Design Article
When good compilers go bad, or What you see is not what you execute
Paul Anderson and Thomas W. Reps
2/3/2010 12:00 AM EST
The source-code representation of computer programs is often thought of as the supreme authoritative, precise, and unambiguous specification of what a software program does when it executes. Of course, plenty of errors can occur in source code, and static-analysis tools that find such errors can be effective in pinpointing where the problems are.
However, tools for analyzing source code have a key weakness: computers don't execute source code; they execute machine-code programs that may be generated from source code.

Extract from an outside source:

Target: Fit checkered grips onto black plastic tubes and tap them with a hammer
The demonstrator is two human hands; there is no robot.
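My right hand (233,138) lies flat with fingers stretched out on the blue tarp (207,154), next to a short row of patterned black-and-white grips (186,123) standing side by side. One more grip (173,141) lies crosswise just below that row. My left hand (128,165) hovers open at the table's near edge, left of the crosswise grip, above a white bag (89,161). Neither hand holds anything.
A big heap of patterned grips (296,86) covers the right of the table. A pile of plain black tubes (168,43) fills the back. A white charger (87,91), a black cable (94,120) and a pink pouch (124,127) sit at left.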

The WYSINWYX phenomenon (What You See Is Not What You eXecute) refers to the mismatch between what the source-code description seems to indicate and what is actually executed by the processor.1 The consequence of WYSINWYX is that source-code-analysis tools are fundamentally blind to some kinds of code weaknesses--weaknesses that can only be detected by directly analyzing the machine code.
Compilers introduce WYSINWYX effects for several reasons. Sometimes they're created by machine-code optimization. Another reason is that the compiler author may have interpreted the source-language specification in an unexpected way. Some effects can even be maliciously introduced. Finally, compilers are themselves fairly complex programs and as such may have their own bugs.
In this article, we'll give describe some of these effects and their consequences with a few real-world examples. The cure for WYSINWYX is to use tools that analyze machine code directly, an approach we've taken in our research. We'll discuss some of the challenges we faced.
Incurable optimizations
A classic example of the WYSINWYX effect was found during a security review at Microsoft and reported by Michael Howard.2 When writing secure code, a good guiding principle is to limit the lifetime of sensitive data. This reduces the risk that the data can be retrieved by an attacker or leaked by accident, such as in a crash dump. A common technique is to overwrite the sensitive data with zeroes. In this example, the requirements were that the code should read a password into a buffer, use it to authorize some kind of secret operation, and then scrub it from memory. The code (slightly simplified) looked something like the code in Listing 1.
![]() Click on image to enlarge. |
The programmer's intent was sound, and few reviewers would say this code had a problem. The problem is not in the source code. When compiled with optimization, the call to memset is removed, so the function returns without scrubbing the password, and this sensitive information is left sitting on the stack. The compiler removes that function call because it uses a standard optimization technique called dead-store removal. It observes that the buffer goes out of scope at the end of the function, and the zeroes written by the call are never read, so it concludes that the entire call to memset is redundant and removes it.
Howard suggests three solutions to prevent the optimizer from removing the call:
• Touch the password after the call to memset so the data appears used,
• Replace the call to memset with something that will not get optimized away, or
• Turn off optimizations for that code.
For the first solution, he suggests adding the source code in Listing 2.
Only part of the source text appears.